SharePoint Grabs Attention of The New York Times

Open source advocate begrudgingly acknowledges Microsoft's successful Trojan horse strategy

You know something's hot when non-tech publications talk about a product technology like Microsoft SharePoint. Ashlee Vance of the New York Times has an article talking about SharePoint's success even with our downed economy. It's not popular these days to be positive about a market dominator like Microsoft, and there has been bad news with Microsoft earnings, but you have to give Microsoft their due when it comes to successes like SharePoint.

First, the Trojan horse strategy. One of the best kept secrets is that the base functionality in SharePoint, WSS 3.0 (Windows SharePoint Server), comes free with Windows Server 2003 and 2008 - just download it for free from Microsoft. In it you'll find the core functionality used to create sites, portals, document libraries, collaboration sites, search, etc. It's easy to get started with SharePoint and then upgrade to SharePoint Server Standard or Enterprise as more advanced business intelligence and integration features are required.

Even open source advocate Matt Asay admits Microsoft's got a savvy approach with SharePoint. I respect Matt for giving Microsoft its due, even when it is a proprietary software approach.

From the NYTimes article: “It is simultaneously the most interesting and dangerous Microsoft technology, and has largely caught its competitors napping.” - Matt Asay, Alfresco exec and Open Source Business Conference founder.

Matt goes on to say... “It’s a brilliant strategy that mimics open source in its viral, free distribution, but transcends open source in its ability to lock customers into a complete, not-free-at-all Microsoft stack - one for which they’ll pay more and more the deeper they get into SharePoint”
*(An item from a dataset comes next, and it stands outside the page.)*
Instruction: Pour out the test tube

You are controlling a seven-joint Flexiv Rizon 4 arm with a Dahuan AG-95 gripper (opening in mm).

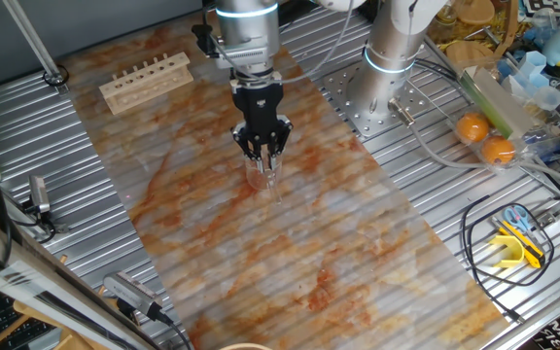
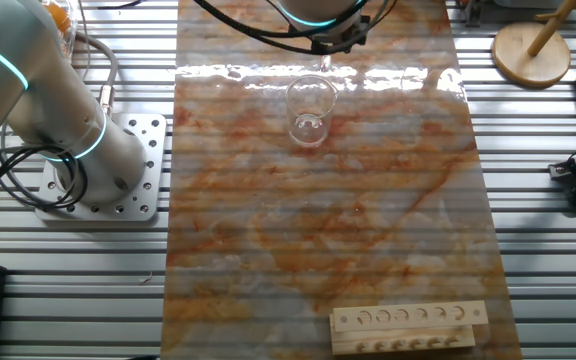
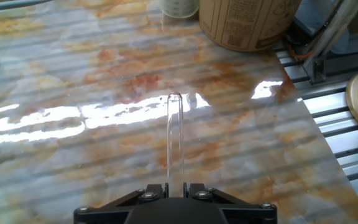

Yep, It's a tried and true software practice, give away a basic version and charge for the pro version. One difference here though is WSS 3.0 is more than just a basic version. Organizations can go a long way on just WSS 3.0.

But there's a one-two-punch with SharePoint: the recession. Even buying the full SharePoint Server software licenses is much cheaper than many vertical ISV enterprise applications. And the costs can be spread out over time because SharePoint applications can be built incrementally, essentially giving IT organizations an option to still accomplish their goals while living in 2009 budget challenging times.

I'm also increasingly seeing the impact SharePoint is having on product companies. In addition to my SharePoint projects, I'm having more engagements with product companies working to figure out how their products will integrate with and leverage SharePoint. And with the increasingly important role SharePoint plays as a platform for Microsoft Office 2010, it's a smart thing for product companies to figure out now.

SharePoint has a lot going for it at the moment and there doesn't appear any reason on the horizon for that to change.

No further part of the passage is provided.